Every discipline develops its own dogma and finance is no exception; we make assumptions about how markets are structured and investor behavior that underlie much of our theory. Those within the discipline either take these fundamental assumptions as given or are reluctant to question them. Over the last few months, I have been working on a new book titled "What if?", where I am looking at how financial theory and practice would change, if the bedrock assumptions of finance were violated or no longer true. I just finished my first installment, where I look at how investment practice and corporate finance would change if there is nothing that is guaranteed or risk free. You can get the paper by going to:
In an earlier post, I examined the mechanics of how best to estimate the risk free rate when there is no default free entity. Through most of that post, I focused on emerging markets, where governments are often prone to default, but left untouched the basic presumption that developed market governments like the United States, UK and Germany are default free.

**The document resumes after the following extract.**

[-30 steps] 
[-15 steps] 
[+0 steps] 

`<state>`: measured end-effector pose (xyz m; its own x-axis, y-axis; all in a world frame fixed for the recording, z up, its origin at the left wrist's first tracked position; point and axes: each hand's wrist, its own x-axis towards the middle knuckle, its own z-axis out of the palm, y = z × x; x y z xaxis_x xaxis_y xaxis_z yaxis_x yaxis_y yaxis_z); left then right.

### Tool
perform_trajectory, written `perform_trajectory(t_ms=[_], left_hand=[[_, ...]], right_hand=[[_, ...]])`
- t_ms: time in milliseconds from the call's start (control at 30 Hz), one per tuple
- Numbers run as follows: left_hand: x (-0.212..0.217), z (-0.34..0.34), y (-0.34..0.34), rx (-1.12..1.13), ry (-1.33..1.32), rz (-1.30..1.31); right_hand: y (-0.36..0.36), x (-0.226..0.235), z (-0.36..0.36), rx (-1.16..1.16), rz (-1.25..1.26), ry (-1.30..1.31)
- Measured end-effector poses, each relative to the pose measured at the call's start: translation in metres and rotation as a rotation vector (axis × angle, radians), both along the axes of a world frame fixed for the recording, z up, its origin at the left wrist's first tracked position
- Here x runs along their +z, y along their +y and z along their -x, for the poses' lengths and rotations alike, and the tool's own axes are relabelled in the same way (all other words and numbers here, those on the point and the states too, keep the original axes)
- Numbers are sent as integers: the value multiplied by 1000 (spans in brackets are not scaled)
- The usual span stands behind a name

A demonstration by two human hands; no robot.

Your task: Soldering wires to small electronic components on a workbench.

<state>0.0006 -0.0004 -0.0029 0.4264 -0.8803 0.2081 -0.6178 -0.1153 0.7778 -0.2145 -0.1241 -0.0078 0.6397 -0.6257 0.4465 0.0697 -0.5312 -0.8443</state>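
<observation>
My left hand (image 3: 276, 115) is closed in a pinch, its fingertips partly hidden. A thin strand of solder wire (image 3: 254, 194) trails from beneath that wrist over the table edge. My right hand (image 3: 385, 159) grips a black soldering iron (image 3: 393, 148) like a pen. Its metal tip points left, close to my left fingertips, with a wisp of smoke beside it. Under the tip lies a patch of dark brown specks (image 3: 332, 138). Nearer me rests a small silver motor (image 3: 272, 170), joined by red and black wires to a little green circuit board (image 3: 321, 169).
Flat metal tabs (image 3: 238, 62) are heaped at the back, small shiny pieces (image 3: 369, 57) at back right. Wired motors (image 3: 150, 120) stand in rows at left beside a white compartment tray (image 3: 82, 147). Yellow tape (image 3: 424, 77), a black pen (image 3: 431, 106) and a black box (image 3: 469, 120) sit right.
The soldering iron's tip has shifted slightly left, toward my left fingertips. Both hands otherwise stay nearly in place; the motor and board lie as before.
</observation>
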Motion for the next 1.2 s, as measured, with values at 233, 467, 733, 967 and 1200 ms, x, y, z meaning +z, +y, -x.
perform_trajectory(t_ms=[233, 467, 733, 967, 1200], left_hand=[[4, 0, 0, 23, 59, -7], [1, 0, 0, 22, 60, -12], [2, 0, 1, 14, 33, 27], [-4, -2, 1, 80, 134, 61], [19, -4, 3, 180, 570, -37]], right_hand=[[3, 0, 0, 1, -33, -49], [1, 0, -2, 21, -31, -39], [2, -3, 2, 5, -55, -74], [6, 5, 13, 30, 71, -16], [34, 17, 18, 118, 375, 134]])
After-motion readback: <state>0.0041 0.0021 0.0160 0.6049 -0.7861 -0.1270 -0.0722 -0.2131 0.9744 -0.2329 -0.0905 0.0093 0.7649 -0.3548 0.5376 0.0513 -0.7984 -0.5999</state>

But that presumption has been put to the test by the banking crisis of 2008 and the Greek default drama of 2010.
I start by looking at how the presence of a risk free investment changes the way in which we construct portfolios and make corporate finance decisions. In particular, the presence of a risk free investment allows for separation between risk preferences and portfolio composition. Thus, two investors with different degrees of risk aversion can end up holding the same portfolio of risky assets and adjust for risk, by altering the proportions of their wealth that they put into the risk free asset. In corporate finance, the presence of a risk free investment can alter investment, financing and dividend policy.
So, what makes for a risk free investment? The issuing entity has to have no default risk, which restricts us to government securities, because governments alone have the power to print currency. The catch, though, is that governments sometimes default. While the explanation for default is simple, when governments borrow in foreign currencies, it is more complex when governments borrow in their own currency. The trade off that leads to domestic currency default - the debasement of the currency that comes with printing more currency versus the pain of default - has resulted in governments defaulting on local currency borrowings. If the probability of such default exists, even if slight, government bond rates are no longer risk free.
The most common and widely used measures of government default are sovereign ratings from S&P, Moody's and Fitch. While ratings and default rates are highly correlated over time, suggesting that ratings agencies do a good job, on average, there is also evidence that ratings changes are lagging indicators. An alternative measure of sovereign default risk comes from the Credit Default Swap (CDS) market, where investors can buy or sell insurance against default by governments. CDS prices tend to update faster than sovereign ratings, but come with more volatility.
The absence of a risk free investment can have significant effects on both portfolio management and corporate finance. When investors lack a safe haven, they will become more risk averse and charge higher prices for risk. Higher prices for risk will translate into lower prices for all risky investments; we should expect to see stock prices and corporate bond prices decline. When firms have no risk free investments, lenders to these firms will be more wary about lending to them (leading to lower debt ratios) and investors may be less inclined to allow companies to accumulate cash (since that cash will be invested in risky assets).